» WORK TO COMPLETE:
Look below for the line containing "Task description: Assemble" and the line containing "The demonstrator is"; repeat exactly those two lines and all lines between them, and nothing else.

» RECORDS FOR THE EXERCISE:
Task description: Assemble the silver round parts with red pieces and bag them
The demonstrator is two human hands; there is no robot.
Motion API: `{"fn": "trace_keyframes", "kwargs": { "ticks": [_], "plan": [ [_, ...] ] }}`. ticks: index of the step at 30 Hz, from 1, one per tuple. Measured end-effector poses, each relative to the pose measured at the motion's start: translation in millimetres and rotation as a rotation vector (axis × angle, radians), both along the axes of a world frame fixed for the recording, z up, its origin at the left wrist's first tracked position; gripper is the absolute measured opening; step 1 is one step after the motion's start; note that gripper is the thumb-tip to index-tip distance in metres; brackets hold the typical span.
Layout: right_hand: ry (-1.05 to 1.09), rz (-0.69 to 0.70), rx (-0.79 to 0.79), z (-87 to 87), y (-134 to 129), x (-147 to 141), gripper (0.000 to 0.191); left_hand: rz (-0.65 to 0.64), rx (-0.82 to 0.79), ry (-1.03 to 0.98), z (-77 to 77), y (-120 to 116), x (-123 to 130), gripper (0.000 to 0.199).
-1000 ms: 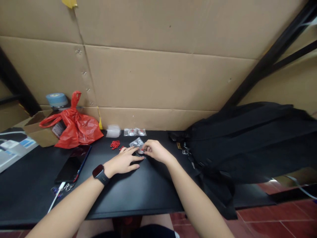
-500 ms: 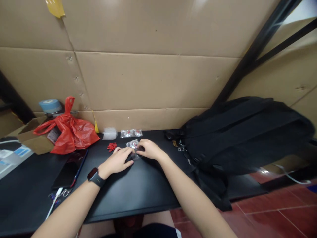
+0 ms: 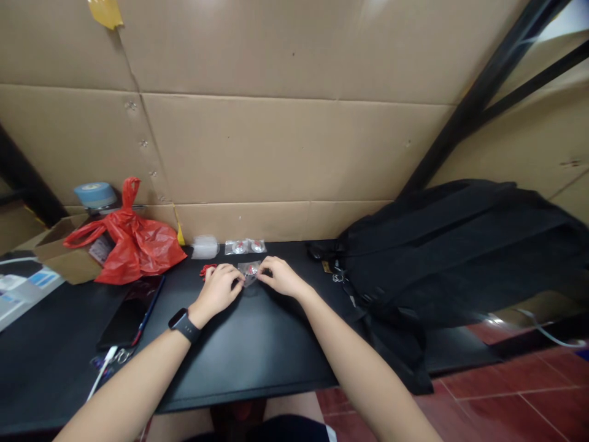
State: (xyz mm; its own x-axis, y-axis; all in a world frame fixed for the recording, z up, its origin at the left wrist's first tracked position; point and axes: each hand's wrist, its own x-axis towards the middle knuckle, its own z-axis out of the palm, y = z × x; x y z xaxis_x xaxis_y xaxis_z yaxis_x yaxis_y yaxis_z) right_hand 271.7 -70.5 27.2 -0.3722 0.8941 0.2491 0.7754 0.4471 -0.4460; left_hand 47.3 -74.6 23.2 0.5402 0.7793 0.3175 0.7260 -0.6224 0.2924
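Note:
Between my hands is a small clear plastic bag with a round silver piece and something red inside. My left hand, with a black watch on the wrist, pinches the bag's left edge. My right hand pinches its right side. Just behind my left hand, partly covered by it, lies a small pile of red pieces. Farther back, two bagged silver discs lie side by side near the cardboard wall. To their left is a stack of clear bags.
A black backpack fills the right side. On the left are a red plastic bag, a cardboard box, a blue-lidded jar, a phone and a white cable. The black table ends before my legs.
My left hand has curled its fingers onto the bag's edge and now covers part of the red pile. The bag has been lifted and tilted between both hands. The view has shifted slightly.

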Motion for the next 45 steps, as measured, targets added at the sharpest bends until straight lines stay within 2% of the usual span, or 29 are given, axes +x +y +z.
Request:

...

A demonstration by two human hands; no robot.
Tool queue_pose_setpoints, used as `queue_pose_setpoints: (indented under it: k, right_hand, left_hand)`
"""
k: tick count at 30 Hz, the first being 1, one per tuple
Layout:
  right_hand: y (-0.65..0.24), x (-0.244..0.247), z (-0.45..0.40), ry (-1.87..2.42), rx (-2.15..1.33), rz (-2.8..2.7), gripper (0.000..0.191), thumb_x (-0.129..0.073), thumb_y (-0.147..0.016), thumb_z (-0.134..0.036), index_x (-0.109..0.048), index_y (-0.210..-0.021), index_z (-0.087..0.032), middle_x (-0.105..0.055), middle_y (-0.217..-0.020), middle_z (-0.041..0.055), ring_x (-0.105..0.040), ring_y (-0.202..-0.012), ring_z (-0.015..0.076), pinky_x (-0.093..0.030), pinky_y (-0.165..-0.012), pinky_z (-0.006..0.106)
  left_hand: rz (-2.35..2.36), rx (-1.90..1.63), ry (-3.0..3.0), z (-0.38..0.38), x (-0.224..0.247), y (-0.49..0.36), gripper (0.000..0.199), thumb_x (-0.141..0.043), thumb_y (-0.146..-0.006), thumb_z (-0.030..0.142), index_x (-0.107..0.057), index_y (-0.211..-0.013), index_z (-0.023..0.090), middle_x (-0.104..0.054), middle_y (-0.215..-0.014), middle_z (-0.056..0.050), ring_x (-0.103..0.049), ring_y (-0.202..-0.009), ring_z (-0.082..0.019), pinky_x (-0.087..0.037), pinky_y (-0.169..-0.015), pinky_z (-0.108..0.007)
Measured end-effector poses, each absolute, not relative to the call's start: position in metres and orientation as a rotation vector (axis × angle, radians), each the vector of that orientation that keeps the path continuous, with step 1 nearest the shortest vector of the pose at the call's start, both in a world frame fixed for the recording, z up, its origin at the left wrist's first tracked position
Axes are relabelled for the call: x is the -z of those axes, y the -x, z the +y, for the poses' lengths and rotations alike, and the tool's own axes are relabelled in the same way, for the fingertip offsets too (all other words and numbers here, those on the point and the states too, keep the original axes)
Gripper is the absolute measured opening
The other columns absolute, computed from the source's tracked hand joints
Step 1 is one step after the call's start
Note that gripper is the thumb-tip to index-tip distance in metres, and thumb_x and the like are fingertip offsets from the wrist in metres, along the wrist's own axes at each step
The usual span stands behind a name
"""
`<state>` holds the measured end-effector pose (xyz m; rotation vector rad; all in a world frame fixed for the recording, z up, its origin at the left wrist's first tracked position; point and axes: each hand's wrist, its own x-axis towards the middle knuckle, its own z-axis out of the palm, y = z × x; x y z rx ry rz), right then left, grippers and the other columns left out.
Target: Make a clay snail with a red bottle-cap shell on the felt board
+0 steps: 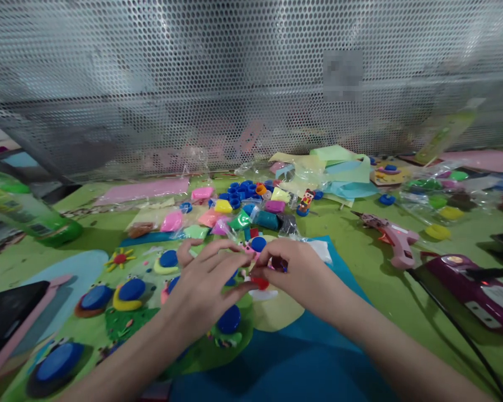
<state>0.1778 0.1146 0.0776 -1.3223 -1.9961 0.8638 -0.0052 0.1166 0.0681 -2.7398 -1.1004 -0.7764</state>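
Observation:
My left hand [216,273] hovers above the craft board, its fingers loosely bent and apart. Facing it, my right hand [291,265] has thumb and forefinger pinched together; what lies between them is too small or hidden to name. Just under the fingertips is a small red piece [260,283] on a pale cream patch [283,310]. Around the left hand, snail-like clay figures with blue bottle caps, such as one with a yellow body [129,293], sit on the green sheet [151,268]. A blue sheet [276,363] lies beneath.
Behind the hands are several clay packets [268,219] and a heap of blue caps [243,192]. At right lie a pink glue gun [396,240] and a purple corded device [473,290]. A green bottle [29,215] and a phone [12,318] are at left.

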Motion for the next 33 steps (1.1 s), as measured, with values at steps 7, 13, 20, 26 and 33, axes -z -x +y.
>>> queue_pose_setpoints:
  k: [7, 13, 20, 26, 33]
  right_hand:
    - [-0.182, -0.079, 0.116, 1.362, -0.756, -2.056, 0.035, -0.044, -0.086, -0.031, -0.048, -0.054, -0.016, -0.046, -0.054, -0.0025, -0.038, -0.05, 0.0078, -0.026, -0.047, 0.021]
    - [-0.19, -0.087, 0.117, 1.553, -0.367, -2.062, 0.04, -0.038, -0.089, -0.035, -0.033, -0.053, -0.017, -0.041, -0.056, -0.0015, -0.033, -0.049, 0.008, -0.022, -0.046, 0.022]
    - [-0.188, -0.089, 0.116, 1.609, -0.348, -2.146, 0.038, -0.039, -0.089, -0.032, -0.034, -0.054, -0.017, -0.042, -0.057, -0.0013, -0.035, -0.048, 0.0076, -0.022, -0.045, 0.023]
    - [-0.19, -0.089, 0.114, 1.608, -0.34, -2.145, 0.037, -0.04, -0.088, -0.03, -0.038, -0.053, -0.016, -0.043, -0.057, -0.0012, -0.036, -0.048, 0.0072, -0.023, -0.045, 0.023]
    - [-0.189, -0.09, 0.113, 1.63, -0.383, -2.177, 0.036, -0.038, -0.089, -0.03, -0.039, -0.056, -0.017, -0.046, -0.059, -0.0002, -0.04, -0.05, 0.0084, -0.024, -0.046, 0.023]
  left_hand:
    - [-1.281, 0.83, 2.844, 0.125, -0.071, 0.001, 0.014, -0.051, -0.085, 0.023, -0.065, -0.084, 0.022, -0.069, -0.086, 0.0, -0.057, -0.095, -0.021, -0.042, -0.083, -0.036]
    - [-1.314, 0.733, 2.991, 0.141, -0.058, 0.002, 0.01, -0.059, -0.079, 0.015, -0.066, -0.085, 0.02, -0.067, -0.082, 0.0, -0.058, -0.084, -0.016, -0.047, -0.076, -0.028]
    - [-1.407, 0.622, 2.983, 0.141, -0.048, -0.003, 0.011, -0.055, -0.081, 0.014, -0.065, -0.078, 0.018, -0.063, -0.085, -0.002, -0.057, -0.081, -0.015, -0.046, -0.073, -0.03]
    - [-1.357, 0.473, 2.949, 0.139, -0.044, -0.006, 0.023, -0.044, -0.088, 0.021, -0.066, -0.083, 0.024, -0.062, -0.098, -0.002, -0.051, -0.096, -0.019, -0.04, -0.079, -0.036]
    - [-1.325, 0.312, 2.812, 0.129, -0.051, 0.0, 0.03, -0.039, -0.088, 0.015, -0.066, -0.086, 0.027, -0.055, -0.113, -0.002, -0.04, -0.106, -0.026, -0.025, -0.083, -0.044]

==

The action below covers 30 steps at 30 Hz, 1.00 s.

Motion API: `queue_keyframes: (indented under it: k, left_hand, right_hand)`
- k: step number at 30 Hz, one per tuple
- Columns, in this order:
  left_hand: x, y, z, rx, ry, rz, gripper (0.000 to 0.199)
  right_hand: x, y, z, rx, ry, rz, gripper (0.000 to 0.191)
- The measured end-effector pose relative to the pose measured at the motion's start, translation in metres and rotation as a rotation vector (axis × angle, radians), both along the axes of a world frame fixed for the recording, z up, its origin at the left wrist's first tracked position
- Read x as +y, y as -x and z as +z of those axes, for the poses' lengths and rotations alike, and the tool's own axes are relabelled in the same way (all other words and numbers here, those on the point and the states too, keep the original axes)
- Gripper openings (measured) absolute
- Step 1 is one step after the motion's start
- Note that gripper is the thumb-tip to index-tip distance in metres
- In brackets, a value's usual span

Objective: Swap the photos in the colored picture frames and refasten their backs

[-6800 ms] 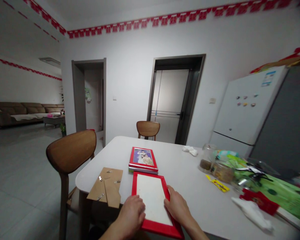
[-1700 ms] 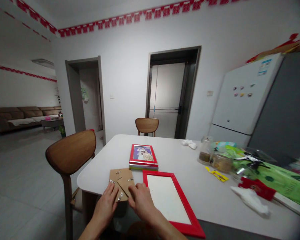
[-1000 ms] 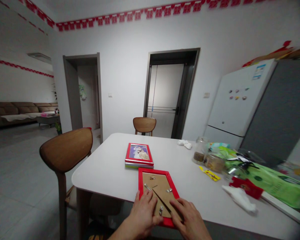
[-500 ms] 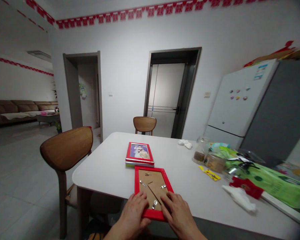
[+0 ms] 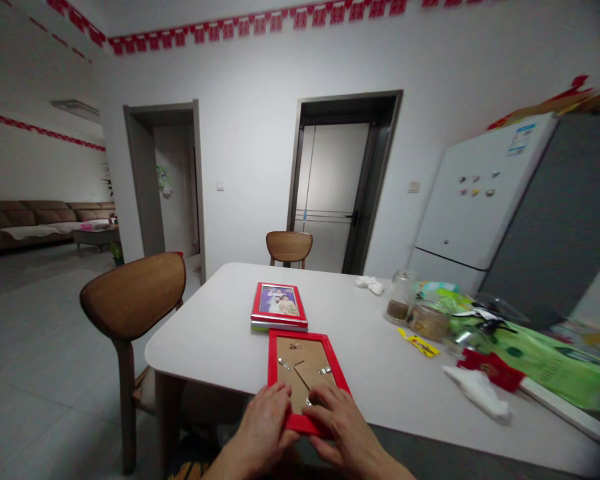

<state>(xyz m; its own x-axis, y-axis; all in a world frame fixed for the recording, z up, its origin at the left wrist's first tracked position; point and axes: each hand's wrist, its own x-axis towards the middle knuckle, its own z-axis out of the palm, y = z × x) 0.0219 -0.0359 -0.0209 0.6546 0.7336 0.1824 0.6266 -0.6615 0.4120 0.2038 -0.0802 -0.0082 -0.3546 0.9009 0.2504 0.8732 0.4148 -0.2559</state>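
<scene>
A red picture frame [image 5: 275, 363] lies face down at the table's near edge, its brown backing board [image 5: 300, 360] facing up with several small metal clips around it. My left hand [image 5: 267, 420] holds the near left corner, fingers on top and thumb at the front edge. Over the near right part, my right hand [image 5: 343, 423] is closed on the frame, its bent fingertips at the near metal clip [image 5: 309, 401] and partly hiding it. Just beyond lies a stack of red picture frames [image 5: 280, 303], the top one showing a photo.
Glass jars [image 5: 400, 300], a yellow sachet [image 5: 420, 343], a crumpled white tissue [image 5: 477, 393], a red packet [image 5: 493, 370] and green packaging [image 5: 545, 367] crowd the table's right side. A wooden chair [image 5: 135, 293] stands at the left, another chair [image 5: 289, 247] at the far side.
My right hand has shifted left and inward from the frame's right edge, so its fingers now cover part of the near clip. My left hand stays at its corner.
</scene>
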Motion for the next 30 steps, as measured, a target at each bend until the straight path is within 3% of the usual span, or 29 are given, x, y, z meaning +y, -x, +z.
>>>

» RESPONSE TO THIS TASK:
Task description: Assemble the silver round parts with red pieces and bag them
The demonstrator is two human hands; there is no robot.

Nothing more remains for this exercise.